Rodrigo y Gabriela contribute their talents to three additional cues – “The Pirate That Should Not Be”, “South of Heaven’s Chanting Mermaids” and “Angry and Dead Again” – some of which do contain passages of quite vivid guitar duet writing. The first and third of these tracks contain a couple of clever variations on the familiar Jack Sparrow themes, while their Mermaids cue takes Whitacre’s new melody and re-arranges it for solo guitar, giving it a quite interesting spin. However, although they are clearly massively talented, and I actually quite enjoy some of their performances, it’s almost as though a lot fo that which makes them so wonderful – their originality, their unpredictability, the complexity of their writing, the speed and energy of their performances – was sucked out of them, another casualty of Disney’s corporate conformity. Rather than contributing anything truly original to the project, their cues play rather like cover versions of Pirates music, not really adding anything new to the series musical canon.

Oh, and as far as the remixes are concerned, let me say this. I listened to them all, once, the first time I listened to the score all the way through, I have absolutely no desire to listen to any of them ever again. Make of that what you will.

Considering how wonderful the last Pirates score was, and despite how much I enjoy Rodrigo y Gabriela’s work on its own merits, and despite the cleverness of the Eric Whitacre cue, one can’t help feeling that this is something of a step back in terms of the quality of the music for the franchise. It’s as though Zimmer forgot everything that made At World’s End so good, and instead just rehashed the synth-heavy music from the first two films, drowning out his robust orchestra with the familiar electronic overlays that suck all the depth out of the music. However, having said all that, and having expressed my general disappointment about the whole project, I nevertheless find myself rather enjoying the 45-minute listening experience presented by the score, which puts me in a quandary. Does it matter if the music is good or not when I enjoy listening to it? How does that manifest itself as an overall? In the end I resorted to simple mathematics: it’s a four-star listening experience, minus half a star for the awful remixes, and minus half a star for rehashing too much music from films one and two.

Rating: ***

Buy the Pirates of the Caribbean: On Stranger Tides soundtrack from the Movie Music UK Store

Track Listing:

  • Guilty of Not Being Innocent of Being Jack Sparrow (1:42)
  • Angelica (4:17)
  • Mutiny (2:48)
  • The Pirate That Should Not Be (3:55)
  • Mermaids (8:05)
  • South of Heaven’s Chanting Mermaids (5:48)
  • Palm Tree Escape (3:06)
  • Blackbeard (5:05)
  • Angry and Dead Again (5:33)
  • On Stranger Tides (2:44)
  • End Credits (1:59)
  • Guilty of Being Innocent of Being Jack Sparrow (remixed by DJ Earworm} (2:45)
  • Angelica [Grant Us Peace Remix] (remixed by Ki:Theory) (3:08)
  • The Pirate That Should Not Be (remixed by Photek) (6:26)
  • Blackbeard (remixed by Super Smash Bros & Thieves) (5:26)
  • South of Heaven’s Chanting Mermaids (remixed by Paper Diamond) (3:32)
  • Palm Tree Escape (remixed by Adam Freeland) (5:28)
  • Angry and Dead Again Remixed (remixed by Static Avenger) (5:49)
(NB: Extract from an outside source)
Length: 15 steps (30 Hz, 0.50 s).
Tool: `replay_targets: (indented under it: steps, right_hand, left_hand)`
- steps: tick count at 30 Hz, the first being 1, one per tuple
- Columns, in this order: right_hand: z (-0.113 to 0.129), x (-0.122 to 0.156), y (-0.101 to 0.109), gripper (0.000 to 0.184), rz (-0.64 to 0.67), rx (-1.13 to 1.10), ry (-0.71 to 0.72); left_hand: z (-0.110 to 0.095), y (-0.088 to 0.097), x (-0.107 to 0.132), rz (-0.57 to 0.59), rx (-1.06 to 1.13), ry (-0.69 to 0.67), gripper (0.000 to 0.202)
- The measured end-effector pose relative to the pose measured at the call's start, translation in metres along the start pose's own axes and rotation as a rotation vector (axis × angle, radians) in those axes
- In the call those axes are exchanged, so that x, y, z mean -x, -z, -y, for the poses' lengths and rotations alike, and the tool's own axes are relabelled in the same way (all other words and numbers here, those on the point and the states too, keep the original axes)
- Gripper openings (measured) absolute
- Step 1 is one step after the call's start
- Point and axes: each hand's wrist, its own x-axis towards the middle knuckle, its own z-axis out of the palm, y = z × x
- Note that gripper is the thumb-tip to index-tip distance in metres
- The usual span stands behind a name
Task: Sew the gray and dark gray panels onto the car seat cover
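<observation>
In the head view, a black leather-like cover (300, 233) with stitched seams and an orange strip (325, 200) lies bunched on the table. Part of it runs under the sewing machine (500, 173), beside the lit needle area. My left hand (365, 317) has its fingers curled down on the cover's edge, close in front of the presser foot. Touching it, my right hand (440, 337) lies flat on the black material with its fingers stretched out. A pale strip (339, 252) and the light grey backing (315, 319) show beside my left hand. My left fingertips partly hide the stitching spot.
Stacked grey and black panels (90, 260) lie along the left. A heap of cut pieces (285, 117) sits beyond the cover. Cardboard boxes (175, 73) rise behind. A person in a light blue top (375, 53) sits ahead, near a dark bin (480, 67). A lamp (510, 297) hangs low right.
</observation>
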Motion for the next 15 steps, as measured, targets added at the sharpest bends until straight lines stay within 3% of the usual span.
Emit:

Running Time: 77 minutes 35 seconds

Walt Disney Records D000651192 (2011)

Music composed by Hans Zimmer. Conducted by Nick Glennie-Smith, Gavin Greenaway, Ben Foster and Matt Dunkley. Orchestrations by Bruce Fowler, Elizabeth Finch, Walt Fowler, Rick Giovinazzo, Kevin Kaska, Suzette Moriarty and Ed Neumeister. Additional music by Eric Whitacre, Rodrigo Sánchez, Gabriela Quintero, Geoff Zanelli, Thomas Bergersen, Eduardo Cruz, Tom Gire, Matthew Margeson, Nick Phoenix, Guillaume Roussel, Jacob Shea and John Sponsler. Featured musical soloists Rodrigo Sánchez, Gabriela Quintero and Martin Tillmann. Recorded and mixed by Geoff Foster and Alan Myerson. Edited by Melissa Muik. Album produced by Hans Zimmer, Bob Badami, Melissa Muik and Peter Asher.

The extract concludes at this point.